Compostage domestique

Le composteur domestique représente un excellent moyen de se départir de ses résidus verts et cela en produisant du compost, qui est un engrais nutritif pouvant être utilisé pour vos plantes et votre pelouse.

Pour obtenir un bon compost, il est important que vous nourrissiez votre composteur avec des résidus verts et des résidus bruns. Par conséquent, vos résidus de jardin et de plantes, vos branches coupées ainsi que votre gazon (en petite quantité), représentent les résidus riches en azote (résidus verts) dont votre composteur a besoin. Tandis que vos feuilles mortes, vos brindilles et copeaux, vos plantes séchées et votre gazon sec, sont les résidus riches en carbone (résidus bruns) qui aident votre composteur à mieux fonctionner.

Matières compostables :

  • Résidus de table : résidus de fruits, résidus de légumes, coquilles d’oeufs (écrasées), sacs de thé et marc de café (avec filtre), carton ou papier souillé de nourriture. Conservez ces résidus dans un pot bien fermé (pour éviter les odeurs) à l’intérieur de la maison et le vider dans votre bac à compost 1 fois par semaine ou quand il est plein.
  • Résidus de jardinage : feuilles sèches, gazon (sec), paille, végétaux (plantes, mauvaises herbes avant la germination), sciure, vieux terreau d’empotage.

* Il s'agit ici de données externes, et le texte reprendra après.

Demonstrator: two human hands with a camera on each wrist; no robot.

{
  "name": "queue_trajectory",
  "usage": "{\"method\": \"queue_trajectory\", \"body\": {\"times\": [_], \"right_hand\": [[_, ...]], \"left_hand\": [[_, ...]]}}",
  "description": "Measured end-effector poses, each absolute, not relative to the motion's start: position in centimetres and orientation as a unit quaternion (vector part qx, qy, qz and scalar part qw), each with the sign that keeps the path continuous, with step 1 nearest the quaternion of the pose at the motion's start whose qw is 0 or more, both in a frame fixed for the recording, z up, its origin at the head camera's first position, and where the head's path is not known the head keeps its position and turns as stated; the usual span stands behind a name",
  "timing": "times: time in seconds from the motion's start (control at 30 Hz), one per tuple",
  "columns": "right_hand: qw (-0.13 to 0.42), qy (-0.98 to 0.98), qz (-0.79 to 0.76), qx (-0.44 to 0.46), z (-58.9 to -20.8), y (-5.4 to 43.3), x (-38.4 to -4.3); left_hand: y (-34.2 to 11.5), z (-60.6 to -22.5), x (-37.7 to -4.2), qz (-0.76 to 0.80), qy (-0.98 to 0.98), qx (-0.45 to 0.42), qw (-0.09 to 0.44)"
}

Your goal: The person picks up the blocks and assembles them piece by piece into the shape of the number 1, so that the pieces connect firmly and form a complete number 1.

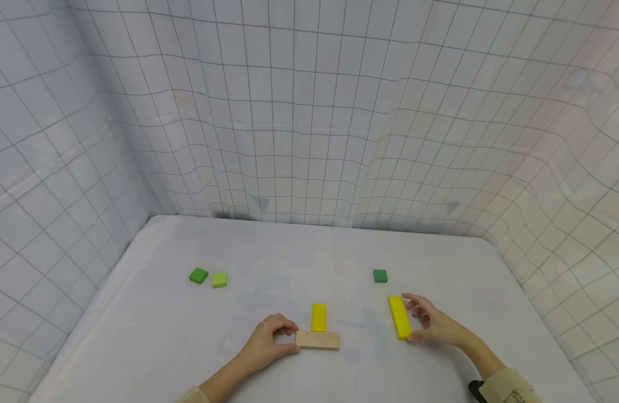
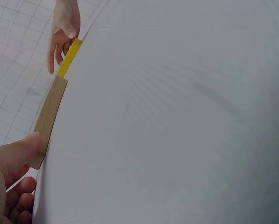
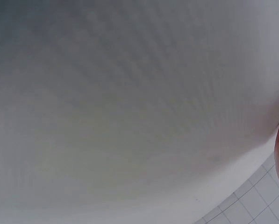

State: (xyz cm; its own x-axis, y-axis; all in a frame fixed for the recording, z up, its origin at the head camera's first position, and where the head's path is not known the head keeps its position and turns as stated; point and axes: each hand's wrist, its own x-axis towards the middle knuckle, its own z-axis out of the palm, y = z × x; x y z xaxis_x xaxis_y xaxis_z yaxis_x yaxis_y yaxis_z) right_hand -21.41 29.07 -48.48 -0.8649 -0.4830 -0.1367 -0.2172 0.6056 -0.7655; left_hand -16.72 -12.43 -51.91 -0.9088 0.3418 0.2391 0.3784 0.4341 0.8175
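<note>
A plain wooden block (image 1: pixel 317 340) lies crosswise near the front of the table. My left hand (image 1: pixel 269 342) pinches its left end, thumb at the near edge and fingertips at the far edge; the left wrist view shows the thumb on the wood (image 2: pixel 49 116). A flat yellow block (image 1: pixel 318 317) points away from the wooden block's far side, forming a T with it. To the right, a longer yellow block (image 1: pixel 399 317) lies slightly slanted. My right hand (image 1: pixel 432 324) is spread along its right side, thumb at the near corner and fingers loosely extended by the far end.
Two small green blocks, one darker (image 1: pixel 198 275) and one lime (image 1: pixel 219 280), lie at the back left. Another dark green block (image 1: pixel 380 276) sits beyond the longer yellow one. A white cloth covers the table (image 1: pixel 289 252), and grid-patterned curtains (image 1: pixel 309 140) surround it.
</note>
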Motion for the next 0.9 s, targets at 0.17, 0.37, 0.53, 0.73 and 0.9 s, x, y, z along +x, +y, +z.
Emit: {"method": "queue_trajectory", "body": {"times": [0.17, 0.37, 0.53, 0.73, 0.9], "right_hand": [[0.192, 0.876, -0.4, -0.187, -48.5, 29.3, -21.7], [0.219, 0.866, -0.411, -0.183, -48.6, 29.4, -22.2], [0.226, 0.86, -0.412, -0.197, -48.5, 29.4, -22.5], [0.233, 0.852, -0.415, -0.219, -48.4, 29.5, -22.8], [0.241, 0.848, -0.416, -0.224, -48.6, 29.6, -23.0]], "left_hand": [[-12.4, -51.9, -16.8, -0.487, -0.848, -0.211, 0.018], [-12.3, -51.9, -16.8, -0.487, -0.848, -0.21, 0.019], [-12.3, -51.9, -16.8, -0.486, -0.849, -0.207, 0.019], [-12.3, -52.0, -16.8, -0.486, -0.85, -0.203, 0.017], [-12.2, -52.1, -16.8, -0.484, -0.851, -0.204, 0.019]]}}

Profitez de la saison automnale pour ramasser les feuilles mortes qui serviront à alimenter votre compost ce printemps. Il est facile de conserver des feuilles dans des sacs plastiques dans le fond du garage. Par contre il faut faire attention à ce qu’elles soient bien sèches.
  • À éviter : Résidus tels que viande, poisson et os, produits laitiers, graisses et huiles, sauces, excréments d’animaux.

ABC du compostage:

  1. Trouvez le composteur qui vous convient. Un composteur de 12 pieds cubes pourra suffire aux besoins d’une famille de 4 personnes ayant accès à un terrain de moins de 10 000 pieds carrés.
  2. Choisissez un endroit accessible, bien drainé, mi-ombragé et facile d’accès.
  3. Retournez la terre à l’endroit où le composteur sera déposé.
  4. Mettez une rangée de branches dans le fond du composteur pour favoriser l’aération.
  5. Ajoutez-y des résidus humides (résidus de table) en alternance avec des résidus secs (produits de jardinage). Si l’on veut que la décomposition se fasse bien, il faut respecter l’équilibre entre les 2 types de résidus.
  6. Pour un rendement optimal, faites des ajouts de résidus régulièrement.
  7. Afin d’éviter les mauvaises odeurs, aérez le tas une fois aux 2 semaines en le perforant avec un aérateur de compost. Le mélange complet du tas de compost n’a lieu qu’une seule fois par an, au printemps quand le temps se réchauffe. Cela permet de recommencer le processus de décomposition.
  8. Selon les matières que l’on utilise, il faut entre 3 mois et 2 ans pour obtenir un compost mûr. Le compost est mûr quand les matières putrescibles ont disparu et ont laissé la place à une matière ressemblant à de la terre noire et souple. Aucune odeur ne s’en dégage.
N.B. : L’hiver, en raison de la température, la transformation en compost ne se fait pas. Le processus de décomposition recommencera dès l’arrivée du printemps et l’augmentation des températures. Dès lors, n’oubliez pas de recommencer à mettre des matières sèches en alternance avec des matières humides dans votre composteur.